#### [What the task requires]
The lines below, from the one containing "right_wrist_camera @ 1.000" through the one containing "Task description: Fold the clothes", should be set down exactly, with no pictures and nothing else.

#### [Dataset entries]
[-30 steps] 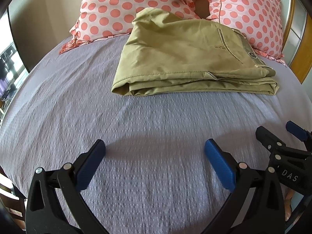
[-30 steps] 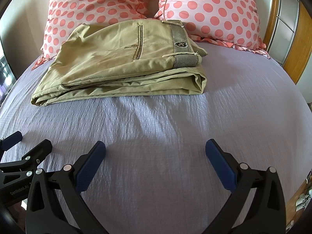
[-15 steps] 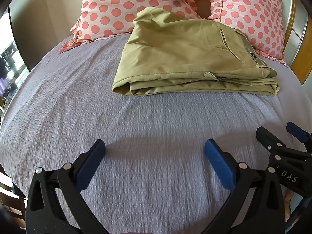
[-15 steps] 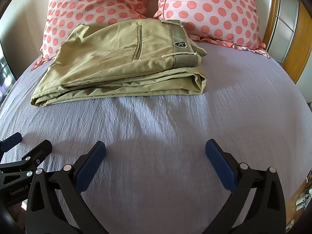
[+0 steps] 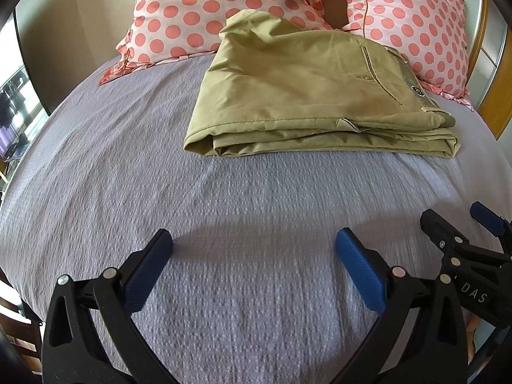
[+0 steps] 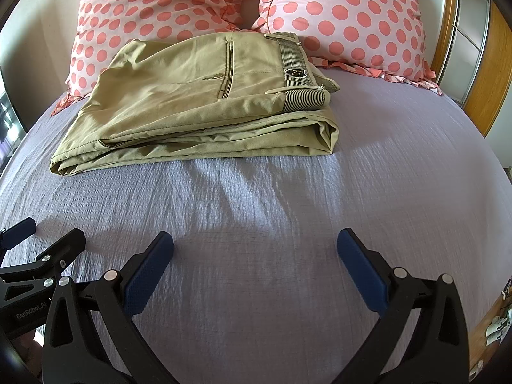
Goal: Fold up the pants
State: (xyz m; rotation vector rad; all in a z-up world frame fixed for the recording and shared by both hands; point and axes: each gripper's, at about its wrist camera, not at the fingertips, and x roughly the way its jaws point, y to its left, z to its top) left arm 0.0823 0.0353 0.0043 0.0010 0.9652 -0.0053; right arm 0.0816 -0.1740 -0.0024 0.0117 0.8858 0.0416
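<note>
As both wrist views show, one pair of khaki pants (image 5: 307, 96) lies folded into a flat rectangular stack on the lavender bedspread (image 5: 224, 211), at the head end of the bed. Its far edge rests against two pillows, both white with coral polka dots: one left pillow (image 6: 153, 9) and one right pillow (image 6: 348, 16), set side by side with a narrow gap between them. On the pants, one striped waistband (image 6: 292, 60) with one small dark badge faces up at the right end of the stack, and one slit back pocket with one button is visible on the top layer. Several layers of cloth show along the near edge of the stack; its corners are roughly aligned.

Two grippers are present. Left gripper (image 5: 254, 268): jaws spread wide apart, nothing between them, the two blue pads (image 5: 358, 272) clear of any cloth; it hangs low over bare bedspread, well short of the pants. Whether it touches the bedspread cannot be told. Right gripper (image 6: 256, 268): jaws likewise spread wide, holding nothing, over bare bedspread and well apart from the stack. Each gripper appears at the edge of the other's view, just beside it.

One wooden headboard edge (image 6: 486, 73) stands at the right, behind the right pillow.
</note>
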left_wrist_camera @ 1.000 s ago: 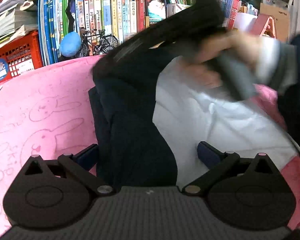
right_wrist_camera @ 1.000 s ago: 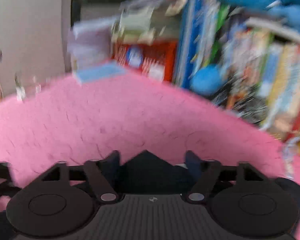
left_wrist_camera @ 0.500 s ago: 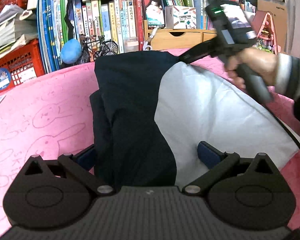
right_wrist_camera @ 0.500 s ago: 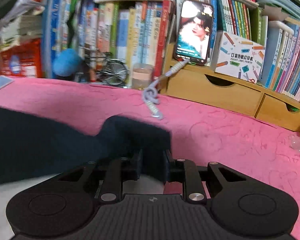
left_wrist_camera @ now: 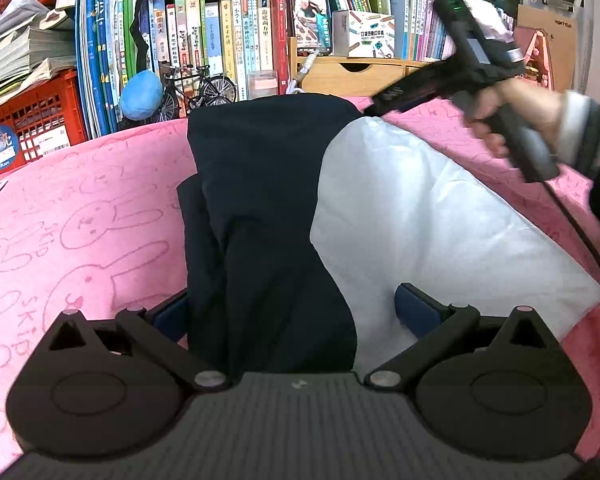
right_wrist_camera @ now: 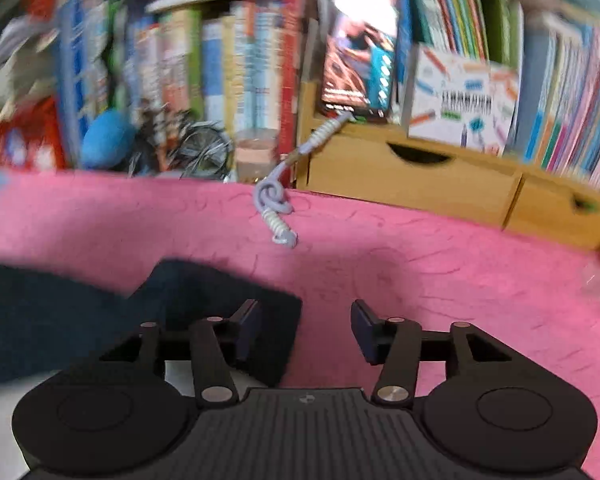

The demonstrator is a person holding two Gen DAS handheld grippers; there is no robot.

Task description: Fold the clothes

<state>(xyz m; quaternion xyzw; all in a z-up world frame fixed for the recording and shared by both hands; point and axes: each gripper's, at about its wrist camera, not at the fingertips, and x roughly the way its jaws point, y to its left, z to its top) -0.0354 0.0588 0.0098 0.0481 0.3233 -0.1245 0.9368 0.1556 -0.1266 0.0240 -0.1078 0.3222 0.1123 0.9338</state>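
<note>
A pink blanket (left_wrist_camera: 100,208) printed with rabbit outlines is covering the counter, and behind it a crowded bookshelf (left_wrist_camera: 228,40) is filling the back of both views, with a red crate (left_wrist_camera: 28,120) standing at its left end and a wooden drawer unit (right_wrist_camera: 412,184) sitting at its right. On the blanket a dark navy garment (left_wrist_camera: 260,220) is lying in a long folded strip that is running away from the left wrist camera toward the shelf, partly overlapping a white garment (left_wrist_camera: 428,220) that is spreading flat to its right. The left claw (left_wrist_camera: 292,312) is standing wide open low over the near end of the navy strip, its pads sitting either side of the cloth without pressing it. At the far right corner of the clothes a person's hand (left_wrist_camera: 500,116) is holding the right claw (right_wrist_camera: 304,328) by its handle, angled down toward the far edge of the navy fabric. In the right wrist view, which is blurring with motion, that claw's jaws have just been opening and are standing apart, with a corner of the navy cloth lying loose beside the left pad and bare pink blanket showing between the pads. A coiled pale cable (right_wrist_camera: 276,208) is trailing from a phone (right_wrist_camera: 360,48) propped on the drawer unit down onto the blanket, just beyond the clothes
</note>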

#### [Expected answer]
right_wrist_camera @ 1.000 s ago: 
left_wrist_camera @ 0.500 s ago: 
right_wrist_camera @ 0.500 s ago: 
left_wrist_camera @ now: 
right_wrist_camera @ now: 

The demonstrator is a person holding two Gen DAS handheld grippers; there is no robot.

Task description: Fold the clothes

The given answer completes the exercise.